_Your instructions_
Using the entries that follow, write out the line containing "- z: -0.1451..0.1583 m", the line containing "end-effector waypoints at", and every line between them, exactly and nothing else.

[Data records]
━━━━━━
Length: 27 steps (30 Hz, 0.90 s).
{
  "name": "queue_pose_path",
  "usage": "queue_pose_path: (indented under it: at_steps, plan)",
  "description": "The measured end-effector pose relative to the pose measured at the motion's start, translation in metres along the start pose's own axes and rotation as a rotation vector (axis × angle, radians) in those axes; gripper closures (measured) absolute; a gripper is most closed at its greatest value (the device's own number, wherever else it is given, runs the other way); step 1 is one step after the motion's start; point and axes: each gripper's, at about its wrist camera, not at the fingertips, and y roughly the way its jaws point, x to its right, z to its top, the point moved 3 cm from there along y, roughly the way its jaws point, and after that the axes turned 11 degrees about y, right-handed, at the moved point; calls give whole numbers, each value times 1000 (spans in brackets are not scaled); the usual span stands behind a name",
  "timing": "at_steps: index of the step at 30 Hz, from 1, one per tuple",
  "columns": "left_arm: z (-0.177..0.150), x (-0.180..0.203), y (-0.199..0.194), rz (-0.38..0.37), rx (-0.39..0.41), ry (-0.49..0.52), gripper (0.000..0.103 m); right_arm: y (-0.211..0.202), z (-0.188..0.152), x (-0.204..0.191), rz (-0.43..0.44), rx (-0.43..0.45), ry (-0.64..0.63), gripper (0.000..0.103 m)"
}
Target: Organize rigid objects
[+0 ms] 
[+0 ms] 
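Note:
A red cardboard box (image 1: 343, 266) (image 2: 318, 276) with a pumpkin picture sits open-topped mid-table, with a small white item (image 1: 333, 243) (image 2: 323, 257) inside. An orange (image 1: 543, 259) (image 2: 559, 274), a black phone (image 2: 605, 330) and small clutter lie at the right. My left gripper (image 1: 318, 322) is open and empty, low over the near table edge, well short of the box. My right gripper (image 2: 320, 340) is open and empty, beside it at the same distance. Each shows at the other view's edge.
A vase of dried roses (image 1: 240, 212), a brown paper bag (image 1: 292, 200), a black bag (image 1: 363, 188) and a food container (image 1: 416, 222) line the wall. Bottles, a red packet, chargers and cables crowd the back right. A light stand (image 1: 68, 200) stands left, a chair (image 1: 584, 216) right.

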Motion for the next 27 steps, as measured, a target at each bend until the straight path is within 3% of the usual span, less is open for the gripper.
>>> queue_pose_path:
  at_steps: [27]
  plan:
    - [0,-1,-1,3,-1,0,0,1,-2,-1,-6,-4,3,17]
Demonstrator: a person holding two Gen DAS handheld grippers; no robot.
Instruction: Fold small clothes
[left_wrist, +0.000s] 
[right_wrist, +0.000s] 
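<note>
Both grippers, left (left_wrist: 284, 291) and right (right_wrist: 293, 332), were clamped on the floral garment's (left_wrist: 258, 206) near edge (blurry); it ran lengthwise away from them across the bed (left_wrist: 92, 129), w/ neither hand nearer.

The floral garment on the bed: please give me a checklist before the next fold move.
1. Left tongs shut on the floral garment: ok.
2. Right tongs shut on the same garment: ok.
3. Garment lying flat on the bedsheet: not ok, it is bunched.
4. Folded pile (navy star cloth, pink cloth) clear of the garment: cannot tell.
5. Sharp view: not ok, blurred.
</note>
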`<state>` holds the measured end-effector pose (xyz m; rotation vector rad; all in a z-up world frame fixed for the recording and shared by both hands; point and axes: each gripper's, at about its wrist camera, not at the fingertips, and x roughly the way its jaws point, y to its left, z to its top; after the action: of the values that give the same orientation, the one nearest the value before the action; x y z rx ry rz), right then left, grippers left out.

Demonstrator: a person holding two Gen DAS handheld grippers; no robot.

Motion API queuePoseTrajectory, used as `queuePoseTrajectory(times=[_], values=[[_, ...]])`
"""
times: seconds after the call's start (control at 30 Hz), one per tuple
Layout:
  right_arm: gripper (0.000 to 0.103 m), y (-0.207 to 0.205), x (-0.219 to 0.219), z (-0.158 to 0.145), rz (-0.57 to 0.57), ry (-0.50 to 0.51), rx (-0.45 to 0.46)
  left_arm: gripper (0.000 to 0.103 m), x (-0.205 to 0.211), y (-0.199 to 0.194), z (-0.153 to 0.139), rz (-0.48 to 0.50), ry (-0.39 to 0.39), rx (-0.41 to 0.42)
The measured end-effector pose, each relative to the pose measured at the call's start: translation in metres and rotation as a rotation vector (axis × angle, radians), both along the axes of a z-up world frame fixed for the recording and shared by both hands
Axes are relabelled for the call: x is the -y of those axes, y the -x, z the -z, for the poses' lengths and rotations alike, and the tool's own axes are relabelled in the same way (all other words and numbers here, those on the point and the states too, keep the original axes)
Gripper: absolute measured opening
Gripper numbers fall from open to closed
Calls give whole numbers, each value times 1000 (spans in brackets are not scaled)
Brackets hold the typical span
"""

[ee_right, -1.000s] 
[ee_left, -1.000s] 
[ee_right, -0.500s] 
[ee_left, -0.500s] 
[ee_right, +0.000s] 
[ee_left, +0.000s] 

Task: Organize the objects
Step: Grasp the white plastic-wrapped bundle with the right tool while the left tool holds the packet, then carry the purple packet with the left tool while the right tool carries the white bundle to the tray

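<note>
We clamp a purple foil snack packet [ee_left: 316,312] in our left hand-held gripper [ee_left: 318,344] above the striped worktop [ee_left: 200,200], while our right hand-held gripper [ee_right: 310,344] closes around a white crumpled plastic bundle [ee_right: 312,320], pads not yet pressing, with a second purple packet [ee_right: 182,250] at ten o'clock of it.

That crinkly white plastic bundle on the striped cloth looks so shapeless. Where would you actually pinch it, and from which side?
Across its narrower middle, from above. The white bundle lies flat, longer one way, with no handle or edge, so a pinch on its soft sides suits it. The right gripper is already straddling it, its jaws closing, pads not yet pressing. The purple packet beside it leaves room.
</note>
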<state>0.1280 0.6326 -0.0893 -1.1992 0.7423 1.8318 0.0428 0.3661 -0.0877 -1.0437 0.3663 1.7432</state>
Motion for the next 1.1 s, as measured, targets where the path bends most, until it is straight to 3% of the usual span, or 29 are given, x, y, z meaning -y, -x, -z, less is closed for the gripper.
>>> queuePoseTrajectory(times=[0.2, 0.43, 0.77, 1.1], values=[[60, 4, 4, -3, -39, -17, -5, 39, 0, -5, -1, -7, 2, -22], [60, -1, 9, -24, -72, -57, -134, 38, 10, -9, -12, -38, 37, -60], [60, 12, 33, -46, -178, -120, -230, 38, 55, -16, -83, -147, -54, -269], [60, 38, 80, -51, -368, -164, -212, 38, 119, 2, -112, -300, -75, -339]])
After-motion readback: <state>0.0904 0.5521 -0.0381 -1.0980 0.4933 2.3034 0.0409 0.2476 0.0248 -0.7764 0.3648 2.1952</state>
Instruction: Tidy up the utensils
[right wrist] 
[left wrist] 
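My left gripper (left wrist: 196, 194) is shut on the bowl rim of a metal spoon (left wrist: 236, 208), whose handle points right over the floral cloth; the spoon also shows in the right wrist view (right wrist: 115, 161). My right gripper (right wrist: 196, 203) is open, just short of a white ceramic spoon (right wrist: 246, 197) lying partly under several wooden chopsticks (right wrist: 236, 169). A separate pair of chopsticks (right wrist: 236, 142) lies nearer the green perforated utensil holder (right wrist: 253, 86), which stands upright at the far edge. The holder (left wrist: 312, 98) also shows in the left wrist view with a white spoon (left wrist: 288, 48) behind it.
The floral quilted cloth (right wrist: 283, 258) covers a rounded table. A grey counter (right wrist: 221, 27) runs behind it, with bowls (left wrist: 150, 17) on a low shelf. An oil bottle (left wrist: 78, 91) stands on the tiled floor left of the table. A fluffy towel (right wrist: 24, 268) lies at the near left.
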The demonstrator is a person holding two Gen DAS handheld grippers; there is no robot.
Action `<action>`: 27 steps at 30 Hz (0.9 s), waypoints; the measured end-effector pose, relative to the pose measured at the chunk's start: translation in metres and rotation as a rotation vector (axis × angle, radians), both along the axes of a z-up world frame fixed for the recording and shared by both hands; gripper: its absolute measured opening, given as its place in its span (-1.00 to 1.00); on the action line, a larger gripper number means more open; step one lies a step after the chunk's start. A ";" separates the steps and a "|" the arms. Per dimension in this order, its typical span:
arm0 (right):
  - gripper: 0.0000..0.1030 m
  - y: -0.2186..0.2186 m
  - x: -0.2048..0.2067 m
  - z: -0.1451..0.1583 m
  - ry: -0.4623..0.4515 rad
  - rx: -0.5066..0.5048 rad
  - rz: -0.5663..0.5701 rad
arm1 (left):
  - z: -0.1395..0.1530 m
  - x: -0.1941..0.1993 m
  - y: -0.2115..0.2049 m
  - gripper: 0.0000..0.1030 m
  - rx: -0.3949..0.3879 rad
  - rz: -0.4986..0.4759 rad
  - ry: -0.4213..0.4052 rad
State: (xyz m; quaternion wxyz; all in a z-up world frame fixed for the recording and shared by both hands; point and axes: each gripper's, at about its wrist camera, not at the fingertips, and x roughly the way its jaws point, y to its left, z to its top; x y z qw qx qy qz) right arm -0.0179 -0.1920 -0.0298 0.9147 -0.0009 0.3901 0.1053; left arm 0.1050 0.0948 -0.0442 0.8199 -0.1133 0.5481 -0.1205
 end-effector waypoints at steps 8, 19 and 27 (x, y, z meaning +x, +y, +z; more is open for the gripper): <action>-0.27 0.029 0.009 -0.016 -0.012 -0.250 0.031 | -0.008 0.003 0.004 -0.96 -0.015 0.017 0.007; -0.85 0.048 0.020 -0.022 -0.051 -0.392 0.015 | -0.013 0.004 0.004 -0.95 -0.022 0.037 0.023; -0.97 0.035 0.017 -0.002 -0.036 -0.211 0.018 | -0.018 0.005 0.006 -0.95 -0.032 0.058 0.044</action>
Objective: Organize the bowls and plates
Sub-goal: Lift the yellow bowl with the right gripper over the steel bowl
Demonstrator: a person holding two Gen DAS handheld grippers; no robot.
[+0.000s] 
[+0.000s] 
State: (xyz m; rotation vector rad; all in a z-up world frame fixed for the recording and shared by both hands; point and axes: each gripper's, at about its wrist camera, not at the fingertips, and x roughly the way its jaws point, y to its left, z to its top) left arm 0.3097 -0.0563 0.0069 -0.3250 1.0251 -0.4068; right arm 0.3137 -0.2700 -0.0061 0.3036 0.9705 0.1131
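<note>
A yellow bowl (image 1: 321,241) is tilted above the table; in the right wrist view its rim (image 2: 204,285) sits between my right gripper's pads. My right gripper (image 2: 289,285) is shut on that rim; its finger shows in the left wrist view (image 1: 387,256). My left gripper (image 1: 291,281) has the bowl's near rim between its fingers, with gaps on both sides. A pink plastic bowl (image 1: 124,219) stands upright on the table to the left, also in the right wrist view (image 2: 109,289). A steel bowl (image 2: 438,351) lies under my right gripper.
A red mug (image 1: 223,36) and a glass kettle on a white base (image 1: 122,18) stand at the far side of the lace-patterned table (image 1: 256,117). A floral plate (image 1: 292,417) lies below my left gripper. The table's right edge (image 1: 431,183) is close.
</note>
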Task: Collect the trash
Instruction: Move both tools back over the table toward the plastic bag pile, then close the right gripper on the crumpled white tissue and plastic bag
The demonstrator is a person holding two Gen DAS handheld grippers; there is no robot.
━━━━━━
_Written answer_
  - z: -0.1451..0.1583 m
  - ry: -0.4623..0.4515 rad
  - rx: -0.5066..0.5048 rad
  - rz: -0.5663..0.5701 rad
arm1 (left):
  - z: -0.1395..0.1530 m
  - x: -0.1941..0.1993 m
  - y: -0.2115..0.2049 m
  - gripper: 0.0000..0.1030 m
  - rx: -0.3949..0.3879 rad
  - rz: -0.4986..0.4759 rad
  - ry: -0.4213..0.4052 rad
State: (xyz m; quaternion wxyz; all in a z-up world frame fixed for the recording and shared by both hands; point and axes: each gripper's, at about its wrist camera, not at the fingertips, and x roughly the way its jaws point, y to its left, z to its top; x y z qw qx qy qz) right arm -0.0179 -0.1920 -0.0298 0.9147 -0.0009 0.3901 0.1053; left arm 0.1050 0.0948 -0.0442 0.8199 -0.1133 0.5481 -0.1205
 end-effector waypoints at steps 8, 19 and 27 (x, y, z meaning +x, +y, +z; more is open for the gripper): <action>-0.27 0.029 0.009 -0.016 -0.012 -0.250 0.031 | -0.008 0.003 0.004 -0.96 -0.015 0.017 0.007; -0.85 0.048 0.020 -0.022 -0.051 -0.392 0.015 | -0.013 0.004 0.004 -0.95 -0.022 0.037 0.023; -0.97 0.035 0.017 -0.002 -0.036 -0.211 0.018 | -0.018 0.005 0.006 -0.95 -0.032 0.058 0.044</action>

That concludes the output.